Yesterday, the Senate tacked an additional 341 pages onto the original House bill in the form of various renewable fuel and energy tax incentives, a number of additional tax provisions, and the Wellstone-Domenici Mental Health Parity Act.

The 2008 Emergency Economic Stabilization Act contains stronger oversight protections than the three-page bill Treasury Secretary Henry Paulson offered a few days ago. That isn’t saying much though. Checks and balances are truly in question. Section 101of the bailout directs the U.S. Secretary to “prevent unjust enrichment of financial institutions…by preventing the sale of a troubled asset at a higher price than what the seller paid to purchase the asset.” Suspending accounting rules does nothing to change the value of the junk assets, allowing institutions to value their assets based on whatever scenario they like. Hmmm.

Section 104 allows for oversight by the same folks that allowed the regulatory debacle to begin with including the U.S. Treasury Secretary and the Federal Reserve. The oversight is window dressing with no direction to make the reports public or to report corruption or abuse.

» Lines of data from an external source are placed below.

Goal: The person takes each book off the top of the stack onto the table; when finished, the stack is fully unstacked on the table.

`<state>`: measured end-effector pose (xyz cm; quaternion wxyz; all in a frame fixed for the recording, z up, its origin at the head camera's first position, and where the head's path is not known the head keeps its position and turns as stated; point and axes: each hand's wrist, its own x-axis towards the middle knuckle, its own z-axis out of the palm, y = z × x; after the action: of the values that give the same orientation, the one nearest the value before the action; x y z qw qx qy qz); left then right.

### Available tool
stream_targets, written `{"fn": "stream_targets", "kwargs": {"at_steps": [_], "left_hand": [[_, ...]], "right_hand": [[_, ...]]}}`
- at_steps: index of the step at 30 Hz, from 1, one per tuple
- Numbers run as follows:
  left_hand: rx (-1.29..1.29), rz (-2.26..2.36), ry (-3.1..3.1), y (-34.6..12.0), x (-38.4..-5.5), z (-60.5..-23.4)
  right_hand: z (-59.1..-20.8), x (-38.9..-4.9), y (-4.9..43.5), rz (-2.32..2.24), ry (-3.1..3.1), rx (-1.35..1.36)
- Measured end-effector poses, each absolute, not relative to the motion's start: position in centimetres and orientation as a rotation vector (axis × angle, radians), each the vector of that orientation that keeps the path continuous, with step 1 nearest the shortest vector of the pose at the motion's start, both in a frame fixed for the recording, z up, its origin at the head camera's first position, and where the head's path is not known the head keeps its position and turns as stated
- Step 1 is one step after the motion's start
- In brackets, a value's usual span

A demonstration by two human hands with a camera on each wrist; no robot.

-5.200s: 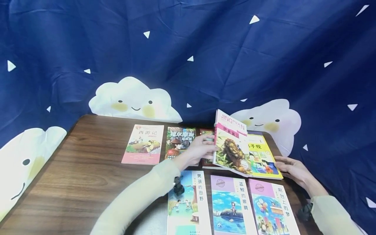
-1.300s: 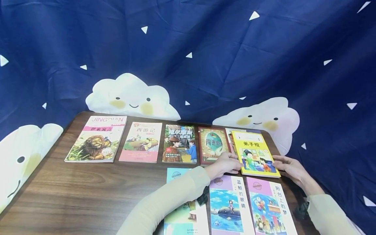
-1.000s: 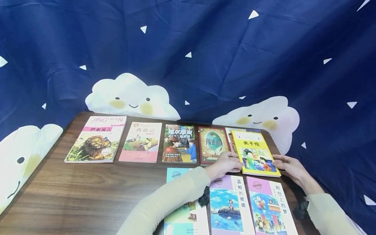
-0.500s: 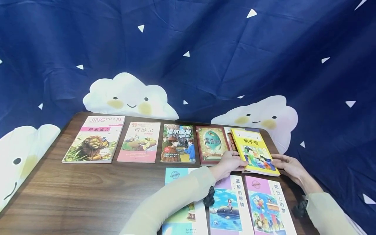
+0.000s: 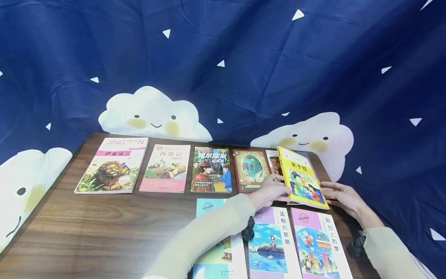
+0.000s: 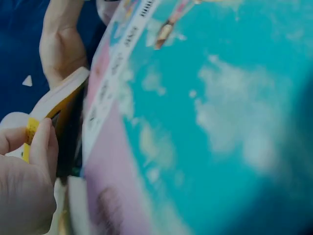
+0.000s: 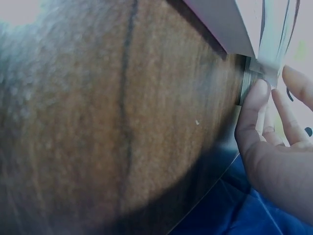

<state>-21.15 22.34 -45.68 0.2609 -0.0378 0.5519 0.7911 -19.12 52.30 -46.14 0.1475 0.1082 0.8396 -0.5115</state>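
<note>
My left hand (image 5: 268,190) pinches the left edge of a yellow book (image 5: 302,180), thumb and finger on its spine. That left side is raised, so the book tilts toward the right. Under it lies a white book with a brick-red picture (image 5: 274,162), mostly hidden. At the yellow book's right edge rests my right hand (image 5: 343,197), its fingers fairly straight. The right wrist view shows the right thumb and fingertips (image 7: 260,93) at the books' edges. In the left wrist view, the left fingers (image 6: 41,142) hold the yellow spine.
In the back row lie a lion-cover book (image 5: 111,170), a pink-and-white book (image 5: 165,170), a detective-cover book (image 5: 210,172) and a red-bordered book (image 5: 251,168). Three more lie in front: a teal book (image 5: 207,211), a whale-cover book (image 5: 268,248) and a balloon-cover book (image 5: 318,248). A blue curtain (image 5: 223,97) hangs behind the brown table (image 5: 104,232).
The lion-cover book went from the right-hand stack to the far left of the back row. Since then my left hand has returned and lifted the yellow book's left edge; my right hand stays put.
</note>
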Motion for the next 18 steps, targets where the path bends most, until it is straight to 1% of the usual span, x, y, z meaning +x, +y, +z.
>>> {"fn": "stream_targets", "kwargs": {"at_steps": [3, 7, 12, 18], "left_hand": [[-0.04, 2.137, 1.471, 20.6, -21.3, -44.7], [0.056, 2.118, 1.452, 17.0, -21.6, -43.4], [0.211, 2.091, 1.506, 11.3, -21.7, -41.8], [0.311, 2.074, 1.56, 3.5, -21.0, -40.7]], "right_hand": [[-46.2, -19.2, 52.4, -1.498, 2.411, 0.329], [-46.3, -19.4, 52.6, -1.544, 2.401, 0.344], [-46.3, -19.8, 52.6, -1.545, 2.443, 0.32], [-46.4, -20.6, 52.2, -1.469, 2.526, 0.296]]}}
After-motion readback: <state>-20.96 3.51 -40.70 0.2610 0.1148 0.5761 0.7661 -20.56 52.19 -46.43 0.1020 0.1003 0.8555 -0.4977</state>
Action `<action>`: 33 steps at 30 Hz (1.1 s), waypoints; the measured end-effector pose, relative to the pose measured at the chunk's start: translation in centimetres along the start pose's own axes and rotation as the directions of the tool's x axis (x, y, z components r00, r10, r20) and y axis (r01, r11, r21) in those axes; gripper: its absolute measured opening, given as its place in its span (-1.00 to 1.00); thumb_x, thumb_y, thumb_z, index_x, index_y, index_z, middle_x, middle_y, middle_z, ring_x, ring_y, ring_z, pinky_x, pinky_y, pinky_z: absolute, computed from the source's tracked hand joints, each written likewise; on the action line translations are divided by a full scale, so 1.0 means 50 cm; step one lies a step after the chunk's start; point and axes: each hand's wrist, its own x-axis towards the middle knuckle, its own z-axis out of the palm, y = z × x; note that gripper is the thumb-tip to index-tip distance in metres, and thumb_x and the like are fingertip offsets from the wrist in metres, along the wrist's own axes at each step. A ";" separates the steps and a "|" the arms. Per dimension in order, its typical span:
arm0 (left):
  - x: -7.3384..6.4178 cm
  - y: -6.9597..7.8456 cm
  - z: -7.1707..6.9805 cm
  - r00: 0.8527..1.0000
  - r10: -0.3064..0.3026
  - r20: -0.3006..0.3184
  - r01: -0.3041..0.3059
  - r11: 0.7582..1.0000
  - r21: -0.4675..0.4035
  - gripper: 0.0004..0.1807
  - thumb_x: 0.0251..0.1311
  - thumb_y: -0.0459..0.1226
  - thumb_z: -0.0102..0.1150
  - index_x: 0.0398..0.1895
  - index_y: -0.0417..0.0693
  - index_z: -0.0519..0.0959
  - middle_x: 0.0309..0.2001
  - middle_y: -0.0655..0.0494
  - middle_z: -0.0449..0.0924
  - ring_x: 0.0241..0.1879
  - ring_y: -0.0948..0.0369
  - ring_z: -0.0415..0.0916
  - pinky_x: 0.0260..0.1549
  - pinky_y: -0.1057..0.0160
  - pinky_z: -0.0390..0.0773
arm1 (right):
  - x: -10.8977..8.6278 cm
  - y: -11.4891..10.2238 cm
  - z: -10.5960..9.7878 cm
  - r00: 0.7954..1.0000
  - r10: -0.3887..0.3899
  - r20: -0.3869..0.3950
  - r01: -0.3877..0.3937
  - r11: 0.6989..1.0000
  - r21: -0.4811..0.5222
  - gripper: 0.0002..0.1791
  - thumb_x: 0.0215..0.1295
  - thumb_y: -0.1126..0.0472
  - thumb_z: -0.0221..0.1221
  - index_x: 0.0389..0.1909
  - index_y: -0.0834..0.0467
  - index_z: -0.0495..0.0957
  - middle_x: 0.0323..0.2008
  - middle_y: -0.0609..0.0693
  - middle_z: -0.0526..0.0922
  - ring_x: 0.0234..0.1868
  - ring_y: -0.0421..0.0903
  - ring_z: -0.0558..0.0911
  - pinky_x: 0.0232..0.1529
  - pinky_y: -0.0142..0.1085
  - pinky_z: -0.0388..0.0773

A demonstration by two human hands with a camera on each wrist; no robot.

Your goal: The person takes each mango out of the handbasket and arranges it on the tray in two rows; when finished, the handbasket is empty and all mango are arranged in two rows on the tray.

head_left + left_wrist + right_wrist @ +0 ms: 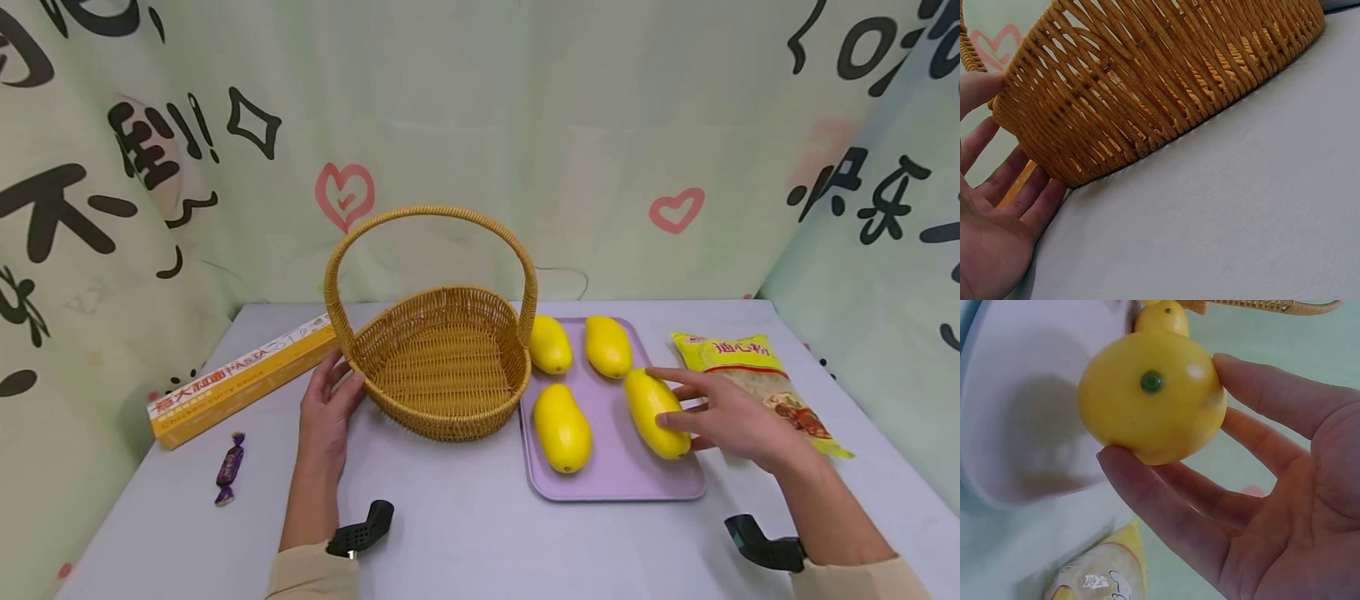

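Note:
My right hand (723,417) grips a yellow papaya (655,414) between thumb and fingers, over the right side of a lilac tray (622,479). The green-dotted end of this papaya (1147,403) faces the right wrist camera, and its shadow falls on the tray. Three more papayas lie there, including one at the front left (562,429). My left hand (330,400) rests its extended fingers against the left side of a wicker basket (442,367) with a tall arched handle. In the left wrist view, the thumb is at the rim of the basket (1147,81).
A long orange pasta box (243,383) lies behind my left hand, and a purple-wrapped candy (230,468) lies on the table (450,533) at the left. Right of the tray is a yellow food packet (757,375), partly hidden by my right hand. Patterned curtains surround the table.

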 end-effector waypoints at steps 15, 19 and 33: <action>0.005 -0.002 0.002 1.000 -0.013 -0.011 0.013 1.000 0.006 -0.36 0.48 -0.18 0.19 0.57 0.33 0.29 0.46 0.14 0.36 0.38 0.22 0.42 0.35 0.29 0.50 | 0.019 0.008 0.027 0.999 0.010 -0.035 -0.012 0.997 -0.071 -0.16 0.32 0.00 0.38 0.55 0.10 0.29 0.34 0.47 0.34 0.03 0.17 0.56 -0.17 -0.19 0.70; 0.004 0.000 0.000 1.000 -0.011 -0.012 0.011 1.000 0.007 -0.36 0.48 -0.18 0.19 0.57 0.33 0.29 0.47 0.13 0.36 0.39 0.22 0.42 0.36 0.27 0.49 | 0.030 0.003 0.048 0.997 -0.046 -0.061 0.040 0.994 -0.098 -0.19 0.25 -0.01 0.43 0.49 0.08 0.39 0.35 0.40 0.36 0.07 0.21 0.50 -0.19 -0.23 0.59; 0.005 -0.004 -0.002 1.000 -0.012 -0.012 0.012 1.000 0.005 -0.37 0.48 -0.19 0.18 0.56 0.33 0.30 0.44 0.15 0.38 0.37 0.22 0.43 0.33 0.29 0.52 | 0.037 -0.012 0.088 0.990 -0.096 -0.106 0.078 0.983 -0.167 -0.20 0.17 -0.08 0.48 0.43 0.03 0.48 0.19 0.29 0.41 0.04 0.20 0.42 -0.22 -0.24 0.50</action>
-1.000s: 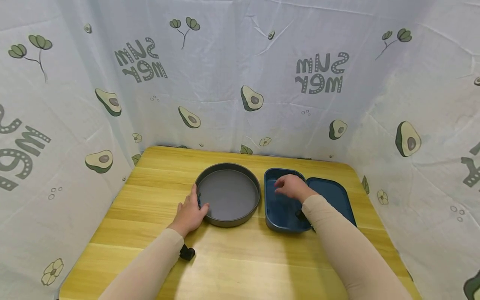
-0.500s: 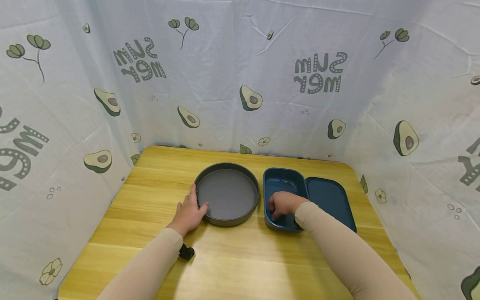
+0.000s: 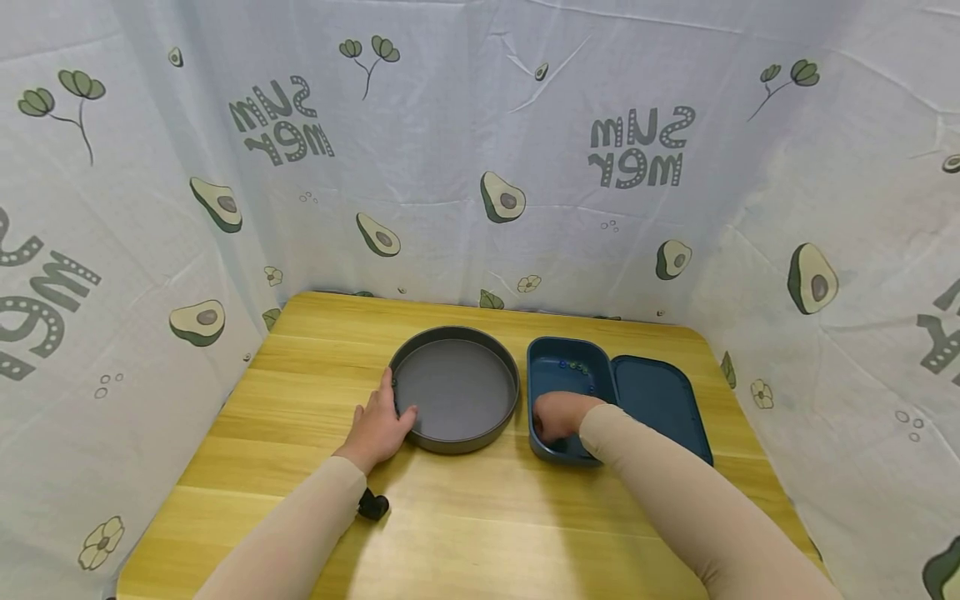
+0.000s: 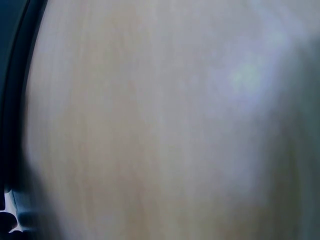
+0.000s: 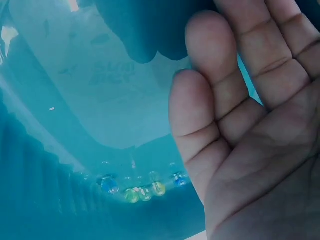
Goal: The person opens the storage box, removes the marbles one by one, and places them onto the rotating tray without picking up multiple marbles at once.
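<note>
My left hand [image 3: 378, 425] rests at the left side of a round grey pan [image 3: 456, 392], fingers along its rim and thumb over the edge. A small greenish ball [image 3: 394, 382] shows at the pan's inner left wall, beside the fingers. My right hand [image 3: 561, 415] reaches down into a blue rectangular box [image 3: 551, 367], near its left wall. The right wrist view shows several bent fingers [image 5: 192, 102]; the thumb is out of sight, so any grip stays hidden. Several glass marbles [image 5: 145, 193], blue and green-yellow, lie along one inner edge of the box.
A dark blue lid [image 3: 660, 400] lies flat against the box's right side. The wooden table [image 3: 465, 533] ends at a printed cloth [image 3: 435, 167] behind and on both sides. In the left wrist view, blurred wood grain [image 4: 150, 120] fills most of the picture.
My right hand has moved from above the box's middle toward its near left part and lower, uncovering marbles at the far side. The left hand and pan have stayed put.
</note>
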A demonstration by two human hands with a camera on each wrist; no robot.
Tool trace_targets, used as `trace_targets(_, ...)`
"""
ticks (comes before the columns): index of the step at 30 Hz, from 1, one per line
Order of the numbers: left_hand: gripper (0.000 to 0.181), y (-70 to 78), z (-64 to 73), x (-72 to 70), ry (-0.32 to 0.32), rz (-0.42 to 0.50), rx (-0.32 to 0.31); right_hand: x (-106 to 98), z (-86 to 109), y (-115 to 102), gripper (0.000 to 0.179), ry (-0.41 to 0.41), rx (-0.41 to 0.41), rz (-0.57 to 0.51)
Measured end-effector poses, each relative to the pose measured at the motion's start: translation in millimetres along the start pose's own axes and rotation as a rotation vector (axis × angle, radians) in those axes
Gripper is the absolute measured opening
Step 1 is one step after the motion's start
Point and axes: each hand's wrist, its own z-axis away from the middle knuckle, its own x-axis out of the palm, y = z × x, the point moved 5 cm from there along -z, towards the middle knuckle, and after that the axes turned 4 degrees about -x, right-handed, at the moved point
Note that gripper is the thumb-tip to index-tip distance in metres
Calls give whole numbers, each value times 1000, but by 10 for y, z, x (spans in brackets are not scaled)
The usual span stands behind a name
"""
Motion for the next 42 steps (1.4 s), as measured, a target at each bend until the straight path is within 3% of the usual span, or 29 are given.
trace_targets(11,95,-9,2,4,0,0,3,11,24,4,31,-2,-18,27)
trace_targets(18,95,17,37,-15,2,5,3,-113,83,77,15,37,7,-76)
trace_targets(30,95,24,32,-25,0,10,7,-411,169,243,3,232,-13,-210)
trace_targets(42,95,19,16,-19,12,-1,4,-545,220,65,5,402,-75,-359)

The legislation in Section 107 allows the Treasury Secretary to waive “specific provisions” if he determines that “urgent and compelling circumstances make compliance with such provisions contrary to the public interest.” Nice.

What about foreclosure prevention? “…the Secretary may use loan guarantees and credit enhancements to facilitate loan modifications to prevent avoidable foreclosures.” There is very little material to govern this process. There is plenty of wiggle room for problems here and very little action for taxpayers here. Government can continue to rubber stamp the actions they are making now which is pretty much nothing at all. This is not a taxpayer or foreclosure bailout by any stretch.

The Secretary must “make available to the public, in electronic form,” a description of assets including cost. Hopefully, an average person will be able to understand the information. No such provision is made. Other oversight provisions made seem to be to good effect. At least they have been thinking. Legislators have also been thinking about copious amounts of pork. A few examples are below:

Sec. 201. Deduction for state and local sales taxes.
Sec. 201. Inclusion of cellulosic biofuel in bonus depreciation for biomass ethanol plant property.
Sec. 211. Transportation fringe benefit to bicycle commuters.
Sec. 301. Extension and modification of research credit.
Sec. 308. Increase in limit on cover over of rum excise tax to Puerto Rico and the Virgin Islands.
Sec. 309. Extension of economic development credit for American Samoa.
Sec. 317. Seven-year cost recovery period for motorsports racing track facility.
Sec. 323. Enhanced charitable deductions for contributions of food inventory.
Sec. 324. Extension of enhanced charitable deduction for contributions of book inventory.
Sec. 325. Extension and modification of duty suspension on wool products; wool research fund; wool duty refunds.
Sec 502. Provisions related to film and television productions.
Sec. 503. Exemption from excise tax for certain wooden arrows designed for use by children.
Sec. 504. Income averaging for amounts received in connection with the Exxon Valdez litigation.
Sec. 601. Secure rural schools and community self-determination program.
Sec. 602. Transfer interest earned to abandoned mine reclamation fund.